“War watch of George W. Bush after the terrorism of September 11, 2001” … those were the words I wrote describing the page you find below (I’m now making this page live again, on April 2, 2010). I was right about the war(s). Too bad, I guess.
Strange reactions to horrible events
Reflecting on that day in Amherst, Massachusetts, where I was a graduate student in communication, it was strange. I taught a class that began at 9:30 that morning. It was the beginning of the semester and I was just getting to know my students. The class was Media and Culture, which broadly means we covered the politics and history of our media system.
Other than the 2 or 3 students that came in late, the class ran until 10:45 without incident. As I was gathering my materials and wheeling a TV/VCR out of the room, students from the next class filed in and asked me to put the news on.
“Why? There’s no cable in this room.”
“There’s a big explosion in New York City. Planes flew into the World Trade Center. It’s all over the news.”
My next class, on Thursday, September 13th, we talked about the terrorism events in the context of how the media was responding, and how we were experiencing the media. One of the first questions I asked my students was how they learned about the events in NYC (given that most of it took place during class).
Because I had office hours an hour before class began, I was out of the news loop from 8 until class ended at 10:45, but some of my students might have seen the beginning of the events before coming to class for 9:30. And sure enough, my late students had all been watching the news before coming to class. They knew what was happening, but never said a word anybody in the class.
In my personal experience, that was one of the strangest things to happen that day.
There may be some broken links below; the additional commentary may be helpful in understanding why I included the links.
Photo (CC) by sizeofguam and republished here under a Creative Commons license.
SPECIAL: The airline industry, along with getting corporate welfare, has protected themselves from lawsuits. Here is an excerpt from the new Air Transportation Safety and System Stabilization Act: “Notwithstanding any other provision of law, liability for all claims, whether for compensatory or punitive damages, arising from the terrorist-related aircraft crashes of September 11, 2001, against any air carrier shall not be in an amount greater than the limits of the liability coverage maintained by the air carrier.”

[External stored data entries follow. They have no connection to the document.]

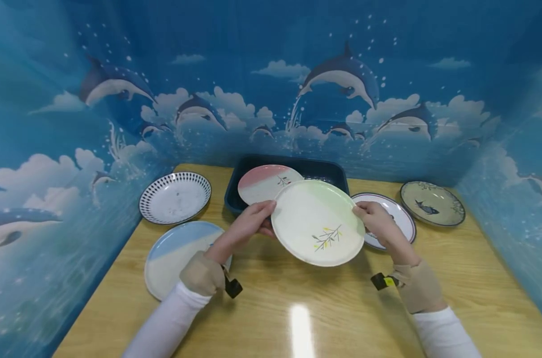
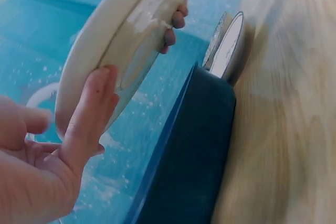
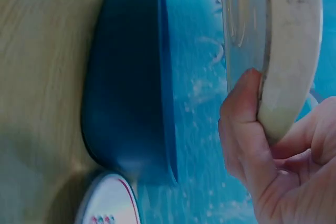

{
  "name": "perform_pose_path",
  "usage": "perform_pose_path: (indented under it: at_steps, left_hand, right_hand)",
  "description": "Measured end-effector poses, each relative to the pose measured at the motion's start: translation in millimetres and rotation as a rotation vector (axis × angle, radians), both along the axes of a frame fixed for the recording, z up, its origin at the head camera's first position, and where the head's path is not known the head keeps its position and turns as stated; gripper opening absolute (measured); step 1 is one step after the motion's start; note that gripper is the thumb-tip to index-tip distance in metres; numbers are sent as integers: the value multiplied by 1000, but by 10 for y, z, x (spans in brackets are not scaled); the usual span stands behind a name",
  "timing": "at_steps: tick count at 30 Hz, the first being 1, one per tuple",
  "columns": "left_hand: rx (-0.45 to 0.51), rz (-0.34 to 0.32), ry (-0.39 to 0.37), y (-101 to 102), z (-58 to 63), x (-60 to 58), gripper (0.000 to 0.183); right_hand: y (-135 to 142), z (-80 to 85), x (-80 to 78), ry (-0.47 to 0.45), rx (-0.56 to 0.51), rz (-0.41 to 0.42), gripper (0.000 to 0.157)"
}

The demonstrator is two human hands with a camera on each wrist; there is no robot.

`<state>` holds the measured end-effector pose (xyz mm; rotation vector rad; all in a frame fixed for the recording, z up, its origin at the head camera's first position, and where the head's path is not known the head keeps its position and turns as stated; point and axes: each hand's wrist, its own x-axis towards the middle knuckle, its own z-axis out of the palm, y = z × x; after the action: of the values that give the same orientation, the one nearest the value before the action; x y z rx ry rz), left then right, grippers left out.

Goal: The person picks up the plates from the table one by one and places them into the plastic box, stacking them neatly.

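A round white plate (image 1: 313, 219) with a pale green section and a yellow-leafed twig is held tilted above the table, its face towards me. My left hand (image 1: 252, 221) holds its left rim, fingers (image 2: 94, 98) against the underside in the left wrist view. At the opposite rim my right hand (image 1: 379, 222) grips it, with the thumb on the face side and fingers (image 3: 244, 103) beneath. Behind the plate stands a dark blue basin (image 1: 232, 191), partly hidden. A pink and white plate (image 1: 262, 184) with a red twig leans in the basin.
On the wooden table (image 1: 262, 308), a black-patterned bowl-like plate (image 1: 177, 196) and a blue and white plate (image 1: 177, 263) lie left. To the right are a dark-rimmed white plate (image 1: 403, 219) and a fish-patterned plate (image 1: 432, 203). Dolphin-print curtains (image 1: 253, 59) surround the table.
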<state>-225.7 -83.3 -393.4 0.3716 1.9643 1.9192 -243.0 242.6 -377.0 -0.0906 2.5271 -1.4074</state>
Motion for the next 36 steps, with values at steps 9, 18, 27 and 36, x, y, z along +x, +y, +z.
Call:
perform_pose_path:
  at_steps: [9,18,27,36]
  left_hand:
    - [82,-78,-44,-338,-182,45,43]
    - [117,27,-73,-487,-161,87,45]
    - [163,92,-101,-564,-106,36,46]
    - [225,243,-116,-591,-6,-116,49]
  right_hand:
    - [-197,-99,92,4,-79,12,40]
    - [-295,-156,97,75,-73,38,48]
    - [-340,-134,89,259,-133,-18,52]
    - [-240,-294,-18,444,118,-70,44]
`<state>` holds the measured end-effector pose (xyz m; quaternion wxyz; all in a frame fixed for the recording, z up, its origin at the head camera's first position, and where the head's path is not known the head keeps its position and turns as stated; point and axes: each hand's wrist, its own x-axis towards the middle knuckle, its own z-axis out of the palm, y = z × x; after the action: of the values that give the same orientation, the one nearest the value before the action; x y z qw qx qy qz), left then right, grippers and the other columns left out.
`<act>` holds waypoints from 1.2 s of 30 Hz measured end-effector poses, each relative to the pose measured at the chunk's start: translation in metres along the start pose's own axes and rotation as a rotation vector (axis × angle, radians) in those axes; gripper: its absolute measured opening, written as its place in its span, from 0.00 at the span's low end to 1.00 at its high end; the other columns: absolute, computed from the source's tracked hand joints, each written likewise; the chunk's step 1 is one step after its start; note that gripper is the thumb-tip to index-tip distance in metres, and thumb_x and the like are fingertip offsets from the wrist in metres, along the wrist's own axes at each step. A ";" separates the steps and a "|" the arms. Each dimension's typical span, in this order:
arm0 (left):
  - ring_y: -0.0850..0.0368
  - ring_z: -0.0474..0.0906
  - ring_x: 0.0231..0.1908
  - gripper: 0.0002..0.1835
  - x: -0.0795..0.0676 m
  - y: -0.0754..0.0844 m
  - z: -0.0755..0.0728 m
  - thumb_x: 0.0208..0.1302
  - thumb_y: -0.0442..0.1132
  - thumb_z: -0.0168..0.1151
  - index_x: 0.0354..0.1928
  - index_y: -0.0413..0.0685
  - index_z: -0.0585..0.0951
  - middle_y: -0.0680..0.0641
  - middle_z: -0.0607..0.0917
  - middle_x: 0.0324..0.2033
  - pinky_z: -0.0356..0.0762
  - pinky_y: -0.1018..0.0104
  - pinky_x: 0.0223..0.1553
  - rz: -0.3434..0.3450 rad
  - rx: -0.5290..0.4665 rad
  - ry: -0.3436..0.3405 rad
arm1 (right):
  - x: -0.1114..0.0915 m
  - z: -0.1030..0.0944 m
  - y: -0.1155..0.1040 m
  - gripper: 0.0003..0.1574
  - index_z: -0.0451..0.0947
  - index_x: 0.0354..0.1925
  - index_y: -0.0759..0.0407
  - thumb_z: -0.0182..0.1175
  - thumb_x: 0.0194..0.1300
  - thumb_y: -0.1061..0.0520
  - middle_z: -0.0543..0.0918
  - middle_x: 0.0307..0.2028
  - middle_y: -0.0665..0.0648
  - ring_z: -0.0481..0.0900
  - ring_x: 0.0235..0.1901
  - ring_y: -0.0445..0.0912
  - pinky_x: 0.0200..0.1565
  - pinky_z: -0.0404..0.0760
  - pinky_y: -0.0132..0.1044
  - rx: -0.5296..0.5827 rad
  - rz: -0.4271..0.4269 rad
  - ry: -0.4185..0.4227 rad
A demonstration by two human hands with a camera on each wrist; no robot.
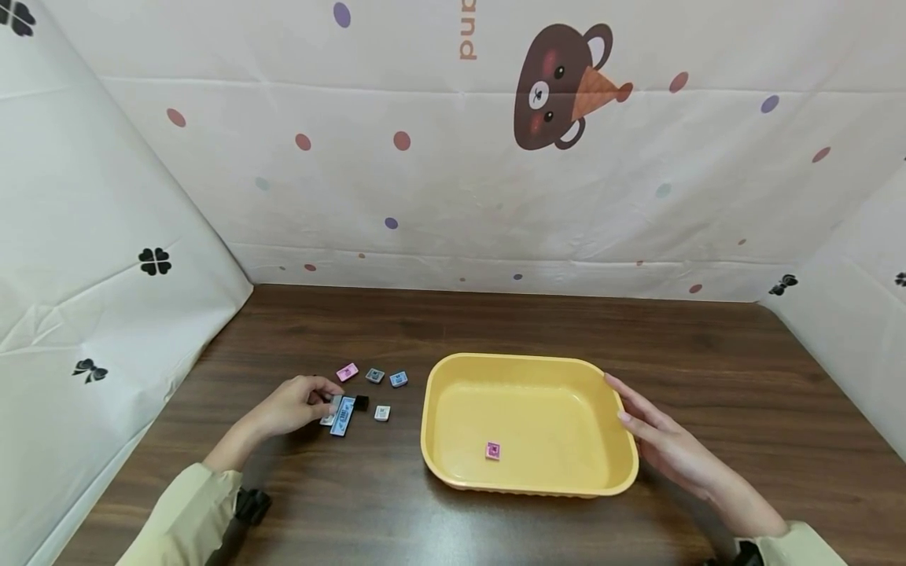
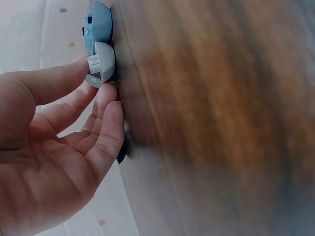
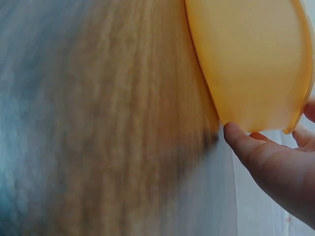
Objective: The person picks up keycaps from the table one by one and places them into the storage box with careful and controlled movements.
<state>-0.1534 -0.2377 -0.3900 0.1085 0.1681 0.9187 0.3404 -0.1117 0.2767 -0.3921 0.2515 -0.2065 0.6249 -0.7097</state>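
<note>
My left hand (image 1: 293, 405) is among small keycaps on the left of the table. Its thumb and fingertips pinch a grey-white keycap (image 2: 101, 61) near the tabletop. Beside it lies a long blue keycap (image 1: 343, 417), with a black keycap (image 1: 362, 403) touching its far end. A white keycap (image 1: 327, 420) lies partly hidden by the hand and the blue one. My right hand (image 1: 668, 444), fingers fairly straight, rests against the right rim and outer wall of a yellow tray (image 1: 531, 359). One pink keycap (image 1: 492, 450) lies inside the tray.
Beyond the left hand lie a pink keycap (image 1: 347, 372), a dark grey keycap (image 1: 375, 376) and a small blue keycap (image 1: 399, 379). Another white keycap (image 1: 382, 413) sits between them and the tray. A printed cloth (image 1: 453, 189) borders the wooden table (image 1: 340, 511) at the back and sides.
</note>
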 end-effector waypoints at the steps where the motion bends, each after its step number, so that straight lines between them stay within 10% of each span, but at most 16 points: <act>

Robert Fisk: Bush is walking into a trap: “Retaliation is a trap. In a world that was supposed to have learnt that the rule of law comes above revenge, President Bush appears to be heading for the very disaster that Osama bin Laden has laid down for him. “
“When the unexpected met the unimaginable in Tuesday morning’s terrorist attacks on the East Coast, newspaper Web sites were no match for the numbing live and taped pictures of the catastrophe broadcast on TV.” From Editor and Publisher
Update: Transcript of Pat Robertson’s Interview with Jerry Falwell From the 9-13-01 edition of The 700 Club at the People for the American Way Web site.September 13, 2001: Here is what Jerry Falwell said on the 700 Club: “I really believe that the pagans, and the abortionists, and the feminists, and the gays and lesbians who are actively trying to make that an alternative lifestyle, the ACLU, People for the American Way – all of them who have tried to secularize America – I point the finger in their face and say, ‘You helped this happen.'” Pat Robertson concurred: “Well, I totally concur, and the problem is we have adopted their agenda at the highest levels of our government.”
I have moved all of the Web logs (they’re called “blogs”) to a separate page. I hope that you take a look at some of these. Blogs are first person narrative accounts from people (these people live either in NYC or Washington, DC. I have also included some photos from non-professional photographers.
I hope these come to Blockbuster: Historical Nuclear Weapons Test Films. The Department of Energy has been kind enough to post on the Web streaming video of nuclear weapons tests. Who said nuclear weapons were a waste of money?!
Ever wonder how the military comes up with those nifty nicknames for “operations”? Then read The Art of Naming Operations: “Applying the four guidelines will result in an effectively nicknamed operation, an outcome that can help win the war of images. In that war, the operation name is the first–and quite possibly the decisive–bullet to be fired. Mold and aim it with care.